Well now I'm the powers that be and I'm catching a lot of flack from actors, family members, etc for this policy. Apparently most of the theaters around this area have no problem with it.

So, question for the hive mind, how strict are you on videotaping? How do you enforce it/say no?

Really just looking for some evidence that I'm not the only grumpy old man being harsh about this.


----------



## wolf825 (Apr 11, 2010)

Well...you're not the only grumpy person. 

FWIW....for rental clients we leave that decision for taping and recording and enforcement up to them..that is policy since the client is simply using our venue and we are not producing the show or musical.
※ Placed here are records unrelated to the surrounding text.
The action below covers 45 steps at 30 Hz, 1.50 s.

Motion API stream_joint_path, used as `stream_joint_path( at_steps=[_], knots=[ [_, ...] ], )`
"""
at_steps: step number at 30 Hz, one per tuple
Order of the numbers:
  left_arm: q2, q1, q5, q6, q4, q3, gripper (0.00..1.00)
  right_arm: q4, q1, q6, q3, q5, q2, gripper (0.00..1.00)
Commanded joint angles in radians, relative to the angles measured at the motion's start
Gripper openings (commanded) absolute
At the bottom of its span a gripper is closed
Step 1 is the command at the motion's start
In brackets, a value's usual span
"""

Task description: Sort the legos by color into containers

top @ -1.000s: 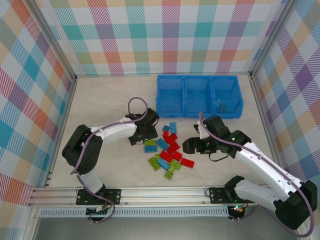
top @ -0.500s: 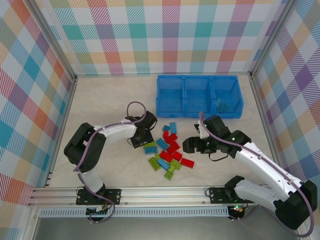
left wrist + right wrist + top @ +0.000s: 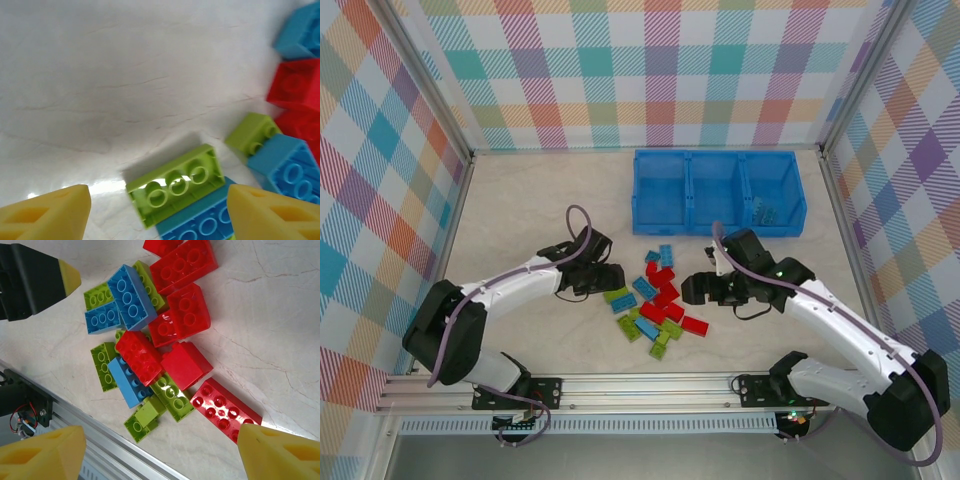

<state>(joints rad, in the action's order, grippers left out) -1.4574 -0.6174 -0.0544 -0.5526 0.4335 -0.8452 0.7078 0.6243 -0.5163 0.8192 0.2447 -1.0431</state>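
- From above: sees the legos [image 3: 660,303] heaped loose on the desk [image 3: 520,220], near the blue bin [image 3: 718,157] but apart from it. Red, blue and lime mixed together, a few blue bricks [image 3: 765,211] in the right compartment; sorting probably just begun.
- Left wrist: shows the left fingers [image 3: 45,212] released, grasping nothing, set on both sides of a lime green brick [image 3: 175,182] lying against a blue brick [image 3: 200,227]; seemingly lined up to pick it.
- Right wrist: shows the right fingers [image 3: 280,450] spread wide and empty, hovering above the glossy studded pile, perhaps choosing a piece.

A pale marble-patterned table [image 3: 520,210] lies enclosed by pastel plaid walls [image 3: 650,70] on three sides, with a ribbed aluminium rail [image 3: 650,386] running along its near edge.
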Motion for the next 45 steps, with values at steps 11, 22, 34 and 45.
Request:
stream_joint_path(
  at_steps=[11,22,34,45],
  knots=[
    [-0.16,-0.007,0.052,0.082,0.05,-0.046,0.5,0.001,0.018,-0.029,0.022,-0.005,0.031,0.83],
    [-0.1,0.011,0.343,-0.154,0.156,0.0,0.33,-0.011,0.023,-0.029,0.027,-0.005,0.012,0.86],
    [0.137,0.011,0.131,-0.047,0.002,0.049,0.8,-0.022,0.027,-0.028,0.026,-0.006,-0.001,0.88],
    [-0.019,-0.001,0.192,0.313,0.082,-0.02,0.75,-0.009,0.034,-0.018,0.063,0.0,-0.023,0.89]
  ],
)
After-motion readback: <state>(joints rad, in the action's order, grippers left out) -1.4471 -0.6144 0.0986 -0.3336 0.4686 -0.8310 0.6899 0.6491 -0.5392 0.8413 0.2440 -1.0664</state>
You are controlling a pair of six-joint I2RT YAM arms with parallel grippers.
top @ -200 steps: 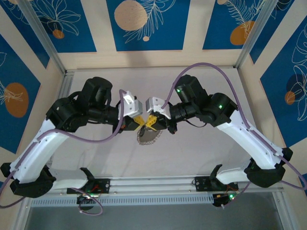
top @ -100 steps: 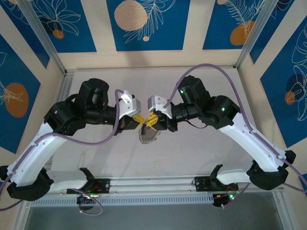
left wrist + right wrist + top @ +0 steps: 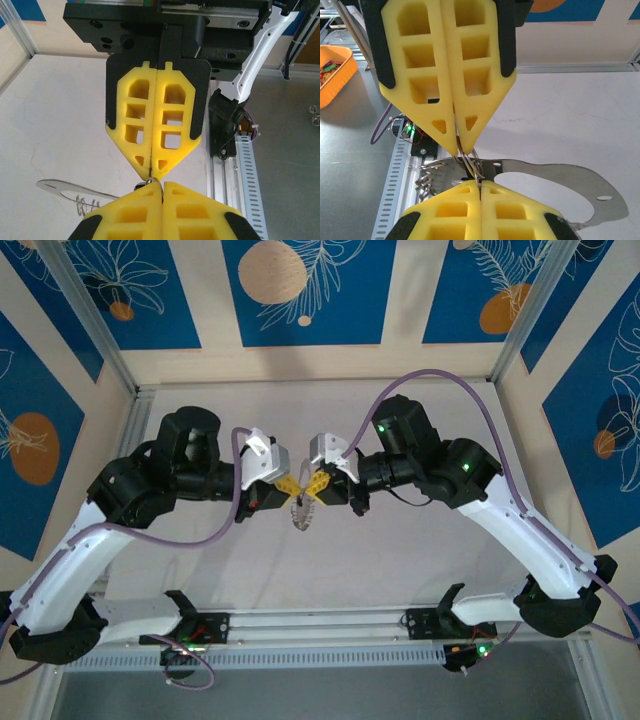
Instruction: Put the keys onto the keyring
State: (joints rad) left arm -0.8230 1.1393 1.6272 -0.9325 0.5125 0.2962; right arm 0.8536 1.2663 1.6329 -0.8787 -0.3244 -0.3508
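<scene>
The keyring (image 3: 302, 517) hangs edge-on, and the wrist views show its flat grey rim and small silvery pieces. Just above it the left gripper (image 3: 294, 489) and the right gripper (image 3: 312, 489) meet tip to tip. Each has its fingers pressed together, pinching the thin wire loops (image 3: 468, 162) at the keyring's top.

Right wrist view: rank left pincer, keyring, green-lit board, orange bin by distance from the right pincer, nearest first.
1. Left pincer, tip to tip with the right pincer, below.
2. Keyring, lower right; too close to call against 1.
3. Green-lit board, lower left.
4. Orange bin, far left.
</scene>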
Since they purchased the rights, casting and are running it top to bottom--its up to them if they allow it to occur and its part of the contract that its their problem and we are absolved and held harmless from the acts of their patrons, guests ad they agree to be held liable and responsible for any consequences or future complaints etc etc etc... 

IF we get an OK from a rental client that they are hiring a vid crew etc to tape a show--great for them--but all we will at most provide is a split off our Hearing Impaired FM or IR system which is a high gain and highly compressed mic over-stage to pick up the room for audio.. That is about as far as we go... Even if the client is OK with it--they have to do it themselves, bring in their own gear and own persons to DO it etc etc--we wont use our equipment to do any recordings and we won't help them or provide them what they 'forgot' to bring for adaptors or cables... Since our FM or IR Hearing assist system is already 'broadcasting' within the room the sound--to comply with legal issues, our legal beagels figure that is the length we can go and if someone taps into that--nothing we can do as we have to comply with the ADA requirements. 

Our Staff do not do any actual taping or recording of ANY event due to these issues of copyrights and pirating etc. We are always asked--hey can you burn this to CD or make a tape for me or can oyu run my camera for me while I'm on stage etc..or hey can I get a feed of the show mix for my camera...the answer is flat out NO--our staff will not participate in, foster or carry out any act which could be viewed or taken as a copyright violation or act of piracy or theft. Don't care WHO is giving consent or asking--we just make it flat policy. People don't like it--we tell them to first get a written release from every performer and then call up BMI AIM, ASCAP, MCPS etc etc etc etc and have them send written official permissions etc etc etc and then have our own copyright enforcement office sign a release etc etc etc etc etc....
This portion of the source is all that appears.